Question

An electrician requires a capacitance of 6 μF in a circuit across a potential difference of 1.5 kV. A large number of 2 μF capacitors which can withstand a potential difference of not more than 500 V are available. The minimum number of capacitors required for the purpose is

• A. 3
• B. 9
• C. 6
• D. 27

Answer 1

The Correct Option is D

1. Number of capacitors in series:

To withstand the $1500\,\text{V}$ potential difference, we need to connect capacitors in series. The voltage across each capacitor in a series connection adds up to the total voltage.
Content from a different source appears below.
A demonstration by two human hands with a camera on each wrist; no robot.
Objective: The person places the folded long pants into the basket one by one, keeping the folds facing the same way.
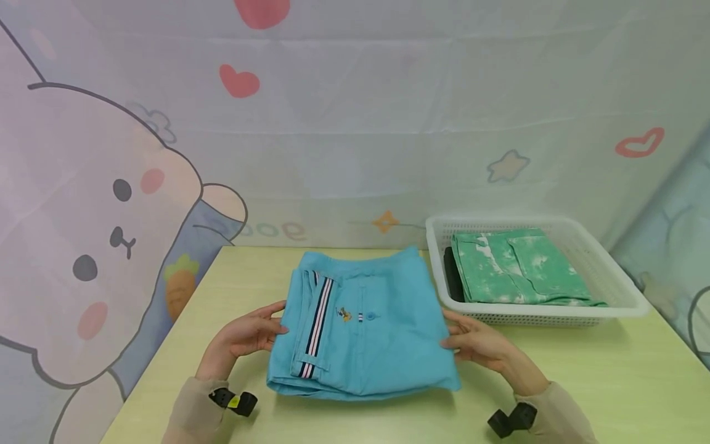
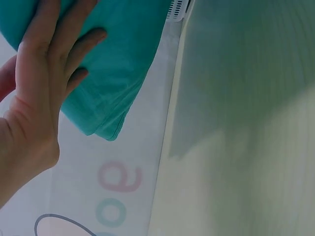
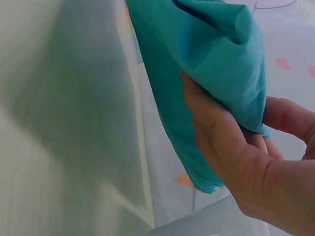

Therefore, the number of capacitors required in series is:

$n_\text{series} = \frac{1500\,\text{V}}{500\,\text{V}} = 3$

2. Equivalent capacitance of series combination:

The equivalent capacitance of capacitors in series is given by:

$\frac{1}{C_\text{series}} = \frac{1}{C_1} + \frac{1}{C_2} + \dots + \frac{1}{C_n}$

Since all the capacitors have the same capacitance ($2\,\mu\text{F}$), the equivalent capacitance of the series combination is:

$\frac{1}{C_\text{series}} = \frac{n_\text{series}}{2\,\mu\text{F}} = \frac{3}{2\,\mu\text{F}}$

$C_\text{series} = \frac{2}{3}\,\mu\text{F}$

3. Number of parallel combinations:

To achieve the desired $6\,\mu\text{F}$ capacitance, we need to connect multiple series combinations in parallel. The equivalent capacitance of capacitors in parallel is the sum of their individual capacitances. Let $n_\text{parallel}$ be the number of parallel combinations required. Then:

$C_\text{total} = n_\text{parallel} \times C_\text{series}$

$6\,\mu\text{F} = n_\text{parallel} \times \frac{2}{3}\,\mu\text{F}$

$n_\text{parallel} = \frac{6\,\mu\text{F}}{\frac{2}{3}\,\mu\text{F}} = 9$

4. Total number of capacitors:

The total number of capacitors needed is the product of the number of capacitors in series and the number of parallel combinations:

$n_\text{total} = n_\text{series} \times n_\text{parallel} = 3 \times 9 = 27$

The correct answer is (D) 27.